Every line in the entries where "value" is found should be copied.

┌─ THE RECORDS

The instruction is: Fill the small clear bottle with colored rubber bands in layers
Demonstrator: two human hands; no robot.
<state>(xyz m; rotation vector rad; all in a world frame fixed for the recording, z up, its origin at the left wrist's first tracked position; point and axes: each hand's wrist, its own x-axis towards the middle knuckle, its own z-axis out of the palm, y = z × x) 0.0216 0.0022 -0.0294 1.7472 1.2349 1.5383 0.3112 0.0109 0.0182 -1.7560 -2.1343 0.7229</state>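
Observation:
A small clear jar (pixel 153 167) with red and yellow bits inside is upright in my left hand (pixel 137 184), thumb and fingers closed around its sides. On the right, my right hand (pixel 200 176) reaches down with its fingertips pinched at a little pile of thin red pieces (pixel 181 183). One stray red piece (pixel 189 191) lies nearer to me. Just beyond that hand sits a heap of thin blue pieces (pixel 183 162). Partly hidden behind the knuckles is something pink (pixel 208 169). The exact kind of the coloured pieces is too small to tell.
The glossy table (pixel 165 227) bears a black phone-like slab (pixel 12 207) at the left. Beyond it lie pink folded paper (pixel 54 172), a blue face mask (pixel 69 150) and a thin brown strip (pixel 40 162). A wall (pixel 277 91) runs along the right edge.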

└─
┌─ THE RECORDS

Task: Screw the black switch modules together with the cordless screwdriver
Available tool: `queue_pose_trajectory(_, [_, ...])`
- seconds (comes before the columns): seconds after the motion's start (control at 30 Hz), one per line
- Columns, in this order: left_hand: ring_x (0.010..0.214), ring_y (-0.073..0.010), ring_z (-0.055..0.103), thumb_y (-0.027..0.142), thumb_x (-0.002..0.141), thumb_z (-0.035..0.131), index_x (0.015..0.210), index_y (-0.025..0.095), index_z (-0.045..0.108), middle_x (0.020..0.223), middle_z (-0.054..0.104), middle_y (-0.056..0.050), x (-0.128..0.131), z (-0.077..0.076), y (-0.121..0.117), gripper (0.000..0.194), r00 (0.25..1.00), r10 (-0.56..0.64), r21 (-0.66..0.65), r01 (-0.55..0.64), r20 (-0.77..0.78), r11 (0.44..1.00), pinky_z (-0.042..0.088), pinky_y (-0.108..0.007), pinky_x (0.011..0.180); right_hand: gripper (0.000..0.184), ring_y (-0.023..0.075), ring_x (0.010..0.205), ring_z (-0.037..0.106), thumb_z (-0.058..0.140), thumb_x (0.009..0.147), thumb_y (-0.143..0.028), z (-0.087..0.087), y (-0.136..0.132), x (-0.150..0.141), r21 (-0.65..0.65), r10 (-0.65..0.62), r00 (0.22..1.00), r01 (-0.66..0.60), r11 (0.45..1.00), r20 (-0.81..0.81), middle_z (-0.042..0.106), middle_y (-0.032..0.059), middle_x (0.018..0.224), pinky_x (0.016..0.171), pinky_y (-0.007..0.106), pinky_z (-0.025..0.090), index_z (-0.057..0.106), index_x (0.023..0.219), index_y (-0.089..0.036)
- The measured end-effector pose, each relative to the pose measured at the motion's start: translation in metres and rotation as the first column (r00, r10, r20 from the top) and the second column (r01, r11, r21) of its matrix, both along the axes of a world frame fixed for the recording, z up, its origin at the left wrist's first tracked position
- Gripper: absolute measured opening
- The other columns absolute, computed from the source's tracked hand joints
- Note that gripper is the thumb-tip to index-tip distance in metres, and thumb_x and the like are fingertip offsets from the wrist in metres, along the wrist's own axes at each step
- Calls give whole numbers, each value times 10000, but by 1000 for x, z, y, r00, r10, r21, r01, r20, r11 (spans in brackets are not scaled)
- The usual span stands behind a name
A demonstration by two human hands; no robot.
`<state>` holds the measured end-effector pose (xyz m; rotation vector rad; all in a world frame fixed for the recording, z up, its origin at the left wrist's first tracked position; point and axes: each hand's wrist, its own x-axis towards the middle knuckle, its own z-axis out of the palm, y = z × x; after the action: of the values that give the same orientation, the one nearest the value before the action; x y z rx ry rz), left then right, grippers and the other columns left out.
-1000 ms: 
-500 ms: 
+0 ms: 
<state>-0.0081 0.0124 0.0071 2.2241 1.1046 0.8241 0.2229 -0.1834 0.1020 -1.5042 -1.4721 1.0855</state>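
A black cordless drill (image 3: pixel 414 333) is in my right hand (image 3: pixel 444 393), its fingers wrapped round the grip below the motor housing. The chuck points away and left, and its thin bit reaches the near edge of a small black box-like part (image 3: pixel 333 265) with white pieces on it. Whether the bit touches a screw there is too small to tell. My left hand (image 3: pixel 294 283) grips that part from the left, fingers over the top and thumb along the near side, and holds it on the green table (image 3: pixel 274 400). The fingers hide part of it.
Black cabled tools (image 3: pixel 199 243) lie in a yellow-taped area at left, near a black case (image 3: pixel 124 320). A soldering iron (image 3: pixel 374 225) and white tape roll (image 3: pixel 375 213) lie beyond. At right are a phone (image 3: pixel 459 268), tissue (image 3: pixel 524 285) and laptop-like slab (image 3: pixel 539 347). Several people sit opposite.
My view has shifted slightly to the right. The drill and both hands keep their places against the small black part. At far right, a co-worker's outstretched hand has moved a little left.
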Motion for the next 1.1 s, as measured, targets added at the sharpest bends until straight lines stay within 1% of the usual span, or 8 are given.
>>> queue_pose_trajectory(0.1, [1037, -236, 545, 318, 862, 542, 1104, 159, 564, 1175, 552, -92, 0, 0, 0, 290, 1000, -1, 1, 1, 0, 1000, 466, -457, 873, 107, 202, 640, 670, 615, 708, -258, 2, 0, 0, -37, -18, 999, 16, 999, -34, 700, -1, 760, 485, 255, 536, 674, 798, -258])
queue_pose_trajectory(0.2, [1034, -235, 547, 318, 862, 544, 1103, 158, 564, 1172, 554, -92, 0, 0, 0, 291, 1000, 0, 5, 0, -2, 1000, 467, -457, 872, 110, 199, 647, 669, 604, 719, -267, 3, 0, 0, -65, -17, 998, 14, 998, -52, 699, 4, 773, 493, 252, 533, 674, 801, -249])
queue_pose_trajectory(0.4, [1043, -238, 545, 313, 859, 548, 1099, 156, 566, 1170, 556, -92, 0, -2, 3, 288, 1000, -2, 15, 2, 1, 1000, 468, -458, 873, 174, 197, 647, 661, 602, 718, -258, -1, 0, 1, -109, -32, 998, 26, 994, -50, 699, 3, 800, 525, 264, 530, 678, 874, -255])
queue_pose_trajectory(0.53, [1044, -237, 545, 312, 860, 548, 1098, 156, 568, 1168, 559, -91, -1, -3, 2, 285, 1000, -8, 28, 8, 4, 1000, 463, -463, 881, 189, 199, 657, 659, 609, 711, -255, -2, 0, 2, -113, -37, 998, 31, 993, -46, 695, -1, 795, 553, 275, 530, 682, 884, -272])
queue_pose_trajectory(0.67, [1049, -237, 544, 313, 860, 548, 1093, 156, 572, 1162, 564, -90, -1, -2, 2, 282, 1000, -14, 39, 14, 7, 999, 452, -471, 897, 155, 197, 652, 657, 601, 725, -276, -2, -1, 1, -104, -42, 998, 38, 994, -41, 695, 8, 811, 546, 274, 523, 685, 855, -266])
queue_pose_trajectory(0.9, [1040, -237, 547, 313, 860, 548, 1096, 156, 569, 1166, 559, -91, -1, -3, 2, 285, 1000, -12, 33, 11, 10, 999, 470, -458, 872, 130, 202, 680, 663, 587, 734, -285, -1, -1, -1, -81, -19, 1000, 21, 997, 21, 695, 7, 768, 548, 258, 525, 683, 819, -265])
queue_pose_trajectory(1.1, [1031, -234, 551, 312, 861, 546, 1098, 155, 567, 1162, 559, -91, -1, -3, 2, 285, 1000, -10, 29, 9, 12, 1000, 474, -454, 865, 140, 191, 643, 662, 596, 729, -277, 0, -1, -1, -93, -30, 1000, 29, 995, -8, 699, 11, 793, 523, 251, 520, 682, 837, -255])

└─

REPLY TO THE TASK:
- Calls give whole numbers, each value times 10000, but by 1000 for x, z, y, r00, r10, r21, r01, r20, r11 (spans in brackets are not scaled)
`<state>` holds the measured end-effector pose (xyz m; rotation vector rad; all in a world frame fixed for the recording, z up, its origin at the left wrist's first tracked position; point and axes: each hand's wrist, its own x-axis towards the middle knuckle, its own z-axis out of the palm, y = z × x; after the action: of the values that give the same orientation, the one nearest the value before the action; x y z rx ry rz), left then right, grippers and the other columns left out.

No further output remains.